— EXERCISE —
Return every line below exactly, without dropping any.

— PROVIDED DATA —
+++
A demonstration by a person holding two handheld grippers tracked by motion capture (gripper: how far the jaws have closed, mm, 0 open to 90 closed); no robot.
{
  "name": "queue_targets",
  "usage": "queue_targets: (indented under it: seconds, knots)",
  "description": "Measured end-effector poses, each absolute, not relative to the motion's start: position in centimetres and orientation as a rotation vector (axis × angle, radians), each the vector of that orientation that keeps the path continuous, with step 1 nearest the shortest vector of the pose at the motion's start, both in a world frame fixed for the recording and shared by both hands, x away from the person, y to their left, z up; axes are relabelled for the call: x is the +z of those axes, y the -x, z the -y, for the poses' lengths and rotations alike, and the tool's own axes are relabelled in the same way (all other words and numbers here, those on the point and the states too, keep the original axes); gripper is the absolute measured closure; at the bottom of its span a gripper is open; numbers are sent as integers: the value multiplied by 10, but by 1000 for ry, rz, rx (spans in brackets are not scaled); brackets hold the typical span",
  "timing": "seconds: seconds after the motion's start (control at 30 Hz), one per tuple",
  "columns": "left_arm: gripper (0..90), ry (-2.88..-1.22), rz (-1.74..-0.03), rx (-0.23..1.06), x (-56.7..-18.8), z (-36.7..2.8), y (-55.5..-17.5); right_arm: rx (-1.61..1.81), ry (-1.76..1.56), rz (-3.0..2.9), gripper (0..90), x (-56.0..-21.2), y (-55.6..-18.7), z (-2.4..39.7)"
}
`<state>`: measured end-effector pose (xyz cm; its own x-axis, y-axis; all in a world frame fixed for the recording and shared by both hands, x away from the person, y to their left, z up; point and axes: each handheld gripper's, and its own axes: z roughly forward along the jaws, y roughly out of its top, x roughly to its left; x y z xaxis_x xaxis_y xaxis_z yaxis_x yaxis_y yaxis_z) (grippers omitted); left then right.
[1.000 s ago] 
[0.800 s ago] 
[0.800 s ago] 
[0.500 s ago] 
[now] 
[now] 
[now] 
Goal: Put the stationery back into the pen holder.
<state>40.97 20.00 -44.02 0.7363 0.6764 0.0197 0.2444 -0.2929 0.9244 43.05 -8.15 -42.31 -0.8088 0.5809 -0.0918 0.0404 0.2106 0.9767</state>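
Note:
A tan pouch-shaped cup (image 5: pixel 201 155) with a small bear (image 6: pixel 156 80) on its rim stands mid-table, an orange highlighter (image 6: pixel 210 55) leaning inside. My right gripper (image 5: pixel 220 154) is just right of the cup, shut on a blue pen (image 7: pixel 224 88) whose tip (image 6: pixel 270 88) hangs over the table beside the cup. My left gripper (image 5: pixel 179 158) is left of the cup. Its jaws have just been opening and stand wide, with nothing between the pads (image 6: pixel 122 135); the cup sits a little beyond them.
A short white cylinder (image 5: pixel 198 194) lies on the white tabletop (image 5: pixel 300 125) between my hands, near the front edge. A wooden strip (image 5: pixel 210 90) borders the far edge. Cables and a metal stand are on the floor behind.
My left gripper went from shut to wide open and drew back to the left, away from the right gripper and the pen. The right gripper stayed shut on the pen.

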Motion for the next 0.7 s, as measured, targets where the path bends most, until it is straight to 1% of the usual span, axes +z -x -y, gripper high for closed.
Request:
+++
— ANSWER TO THE PROBLEM —
A demonstration by a person holding two handheld grippers tracked by motion capture (gripper: how far the jaws have closed, mm, 0 open to 90 closed); no robot.
{
  "name": "queue_targets",
  "usage": "queue_targets: (indented under it: seconds, knots)",
  "description": "Measured end-effector poses, each absolute, not relative to the motion's start: position in centimetres and orientation as a rotation vector (axis × angle, radians), each the vector of that orientation that keeps the path continuous, with step 1 nearest the shortest vector of the pose at the motion's start, both in a world frame fixed for the recording and shared by both hands, x away from the person, y to their left, z up; axes are relabelled for the call: x is the +z of those axes, y the -x, z the -y, for the poses' lengths and rotations alike, and the tool's own axes are relabelled in the same way (all other words and numbers here, those on the point and the states too, keep the original axes); gripper is the absolute measured closure; at the bottom of its span a gripper is open; numbers are sent as integers: the value multiplied by 10, but by 1000 for ry, rz, rx (spans in brackets are not scaled); brackets hold the typical span",
  "timing": "seconds: seconds after the motion's start (control at 30 Hz), one per tuple",
  "columns": "left_arm: gripper (0..90), ry (-2.88..-1.22), rz (-1.74..-0.03), rx (-0.23..1.06), x (-56.7..-18.8), z (-36.7..2.8), y (-55.5..-17.5); right_arm: rx (-1.61..1.81), ry (-1.76..1.56), rz (-3.0..2.9), gripper (0..90), x (-56.0..-21.2), y (-55.6..-18.7), z (-2.4..39.7)"
}
`<state>`: measured end-effector pose (xyz cm; its own x-axis, y-axis; all in a world frame fixed for the recording and shared by both hands, x away from the person, y to their left, z up; point and axes: each handheld gripper's, and its own axes: z roughly forward along the jaws, y roughly out of its top, x roughly to its left; x y z xaxis_x xaxis_y xaxis_z yaxis_x yaxis_y yaxis_z) (grippers omitted); left then right.
[1.000 s ago] 
[0.800 s ago] 
[0.800 s ago] 
[0.500 s ago] 
[now] 
[now] 
[now] 
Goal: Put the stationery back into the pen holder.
<state>40.97 20.00 -44.02 0.7363 0.6764 0.0197 0.2444 -0.2929 0.9244 43.05 -8.15 -42.31 -0.8088 0.5809 -0.0918 0.0404 0.2106 0.9767</state>
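Note:
A tan pouch-shaped cup (image 5: pixel 201 155) with a small bear (image 6: pixel 156 80) on its rim stands mid-table, an orange highlighter (image 6: pixel 210 55) leaning inside. My right gripper (image 5: pixel 220 154) is just right of the cup, shut on a blue pen (image 7: pixel 224 88) whose tip (image 6: pixel 270 88) hangs over the table beside the cup. My left gripper (image 5: pixel 179 158) is left of the cup. Its jaws have just been opening and stand wide, with nothing between the pads (image 6: pixel 122 135); the cup sits a little beyond them.
A short white cylinder (image 5: pixel 198 194) lies on the white tabletop (image 5: pixel 300 125) between my hands, near the front edge. A wooden strip (image 5: pixel 210 90) borders the far edge. Cables and a metal stand are on the floor behind.
My left gripper went from shut to wide open and drew back to the left, away from the right gripper and the pen. The right gripper stayed shut on the pen.
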
Motion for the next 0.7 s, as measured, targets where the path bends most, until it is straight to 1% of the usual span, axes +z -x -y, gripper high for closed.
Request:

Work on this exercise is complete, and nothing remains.